In our April edition of our Preemie Family newsletter we learned about Charlie Allene Wood, who was born at 26 weeks, weighed in at 790 grams and was in the NICU for 89 days before going home. Read more in an update by her mother, Rebecca, below.
by Rebecca Wood, Charlie’s Mother
Charlie’s NICU stay went as well as anyone could have hoped for. Things were rough in the beginning but quickly smoothed out. I became accustomed to not being able to hold her, to nudging her when she forgot to breathe, and maneuvering around all those tubes and wires during diaper changes. I learned to speak the language of the NICU and acquired the nursing skills required to care for my baby.
Due to the benign and relatively uneventful course of her NICU stay, the doctors and nurses prophesied that Charlie would be one of those babies that caught up quickly and easily. They told us we were the “lucky” ones. Charlie was discharged from the NICU after 89 days without oxygen, monitors, or a feeding tube. I walked out of those doors and expected it all to be over.

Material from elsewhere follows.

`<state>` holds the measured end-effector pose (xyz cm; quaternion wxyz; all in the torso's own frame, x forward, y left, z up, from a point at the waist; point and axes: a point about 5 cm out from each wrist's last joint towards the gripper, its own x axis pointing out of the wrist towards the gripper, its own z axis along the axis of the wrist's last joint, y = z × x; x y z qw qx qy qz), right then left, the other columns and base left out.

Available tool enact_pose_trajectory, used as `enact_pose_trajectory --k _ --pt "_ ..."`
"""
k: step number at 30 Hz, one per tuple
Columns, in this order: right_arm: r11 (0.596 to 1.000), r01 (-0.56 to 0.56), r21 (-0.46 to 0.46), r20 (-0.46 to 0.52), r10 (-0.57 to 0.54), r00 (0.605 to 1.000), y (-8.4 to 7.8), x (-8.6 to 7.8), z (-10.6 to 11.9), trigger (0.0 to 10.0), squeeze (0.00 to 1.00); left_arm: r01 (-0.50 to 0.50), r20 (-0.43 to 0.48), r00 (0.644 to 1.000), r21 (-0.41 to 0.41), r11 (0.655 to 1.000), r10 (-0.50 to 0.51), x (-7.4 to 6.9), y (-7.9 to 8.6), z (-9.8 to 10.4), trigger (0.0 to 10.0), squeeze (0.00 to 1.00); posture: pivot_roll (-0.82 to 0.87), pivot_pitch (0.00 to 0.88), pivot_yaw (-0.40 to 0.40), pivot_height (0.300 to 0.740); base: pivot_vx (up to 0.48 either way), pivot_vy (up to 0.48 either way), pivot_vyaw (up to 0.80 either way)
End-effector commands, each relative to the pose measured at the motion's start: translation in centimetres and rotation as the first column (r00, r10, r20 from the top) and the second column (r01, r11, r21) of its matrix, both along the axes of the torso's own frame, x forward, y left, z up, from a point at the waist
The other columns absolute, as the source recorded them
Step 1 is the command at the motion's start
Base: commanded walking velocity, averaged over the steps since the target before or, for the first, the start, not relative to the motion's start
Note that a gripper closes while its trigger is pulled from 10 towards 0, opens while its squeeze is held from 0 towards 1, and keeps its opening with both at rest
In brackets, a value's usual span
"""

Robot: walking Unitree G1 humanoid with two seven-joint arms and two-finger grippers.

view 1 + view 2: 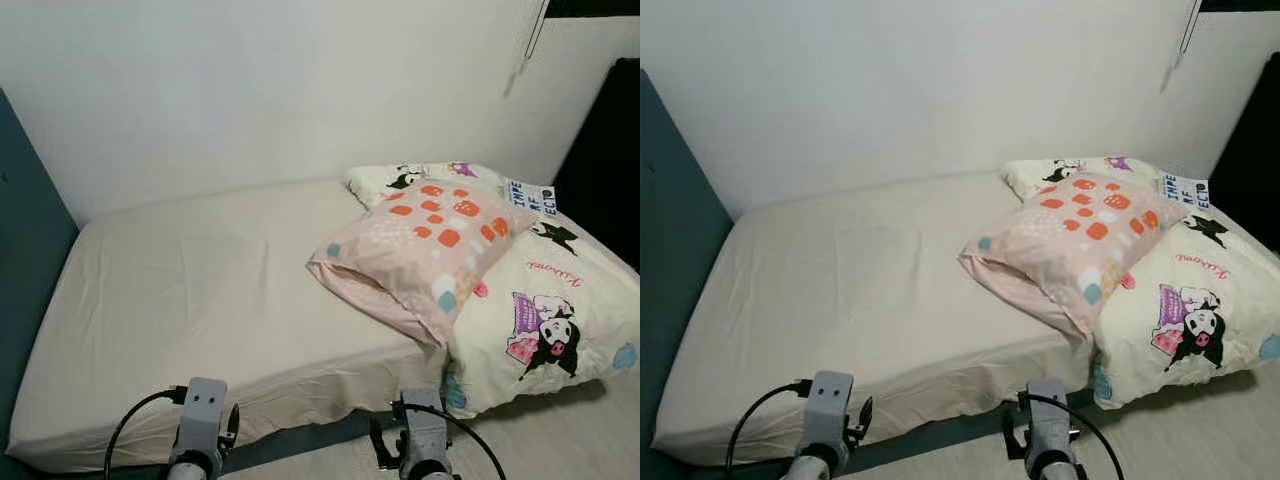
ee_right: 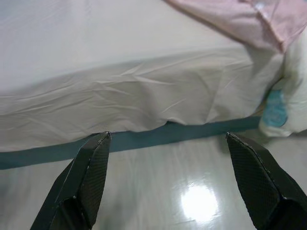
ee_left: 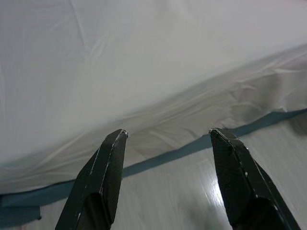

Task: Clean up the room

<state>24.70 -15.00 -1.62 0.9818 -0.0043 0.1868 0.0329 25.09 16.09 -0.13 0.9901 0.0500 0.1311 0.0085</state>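
A pink pillow with orange patches (image 1: 425,250) lies at right of frame on the cream-sheeted bed (image 1: 200,300). Left gripper (image 3: 168,136) and right gripper (image 2: 168,136) hover low, fingers spread, empty.

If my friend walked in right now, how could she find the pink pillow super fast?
Look at the bed against the white wall, then at its right end, where the bedding is piled. The pink pillow lies on top, leaning on the cream cartoon blanket. It alone has orange blocks and no cartoon characters.
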Motion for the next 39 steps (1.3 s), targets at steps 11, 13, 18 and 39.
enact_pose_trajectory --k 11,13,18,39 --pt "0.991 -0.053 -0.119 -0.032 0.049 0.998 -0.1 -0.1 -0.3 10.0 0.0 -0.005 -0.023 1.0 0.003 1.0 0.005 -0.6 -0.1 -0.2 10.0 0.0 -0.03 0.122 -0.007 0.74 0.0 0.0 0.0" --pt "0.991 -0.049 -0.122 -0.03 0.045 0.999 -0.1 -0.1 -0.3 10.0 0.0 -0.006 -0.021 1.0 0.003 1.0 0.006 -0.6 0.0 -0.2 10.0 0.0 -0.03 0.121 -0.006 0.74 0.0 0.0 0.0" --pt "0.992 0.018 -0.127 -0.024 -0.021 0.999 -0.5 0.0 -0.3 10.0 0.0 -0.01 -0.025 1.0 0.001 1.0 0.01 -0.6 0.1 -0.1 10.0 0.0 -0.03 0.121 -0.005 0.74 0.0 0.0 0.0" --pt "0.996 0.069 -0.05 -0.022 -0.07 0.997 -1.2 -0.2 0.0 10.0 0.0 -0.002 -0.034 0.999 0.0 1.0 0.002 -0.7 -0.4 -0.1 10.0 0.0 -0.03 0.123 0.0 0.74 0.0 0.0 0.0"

For the first month and half, my husband, Charlie, and I lived in blissful ignorance. We worked to put the NICU and Charlie’s early arrival behind us. We wanted it to be a distant memory. That plan changed when Charlie was readmitted to the hospital due GI issues.
A few months later, Charlie missed every single one of her motor milestones. It was easy to dismiss at first. But, we were still waiting for those same milestones months later. I knew there was a problem.
Charlie had many issues. I was unprepared for and heartbroken to deal with anything beyond the NICU. I was angry. What happened to the easy course we were promised when she was in the NICU? Why weren’t we warned this may happen?
At Charlie’s first appointment with the developmental pediatrician, he noted global delays and sensory concerns. He prescribed PT, OT, and speech therapy. Later, it became clear that Charlie had cerebral palsy, sensory processing disorder, a feeding disorder, and a speech delay.
Charlie worked hard in therapy and while at play. Due to her effort and luck, she is thriving. She is bright, joyful, and has caught up cognitively and socially. But, she continues to struggle with feeding, speech, and fine motor skills. Charlie will turn three in May. I am grateful for where we are today. I know we are fortunate to be here.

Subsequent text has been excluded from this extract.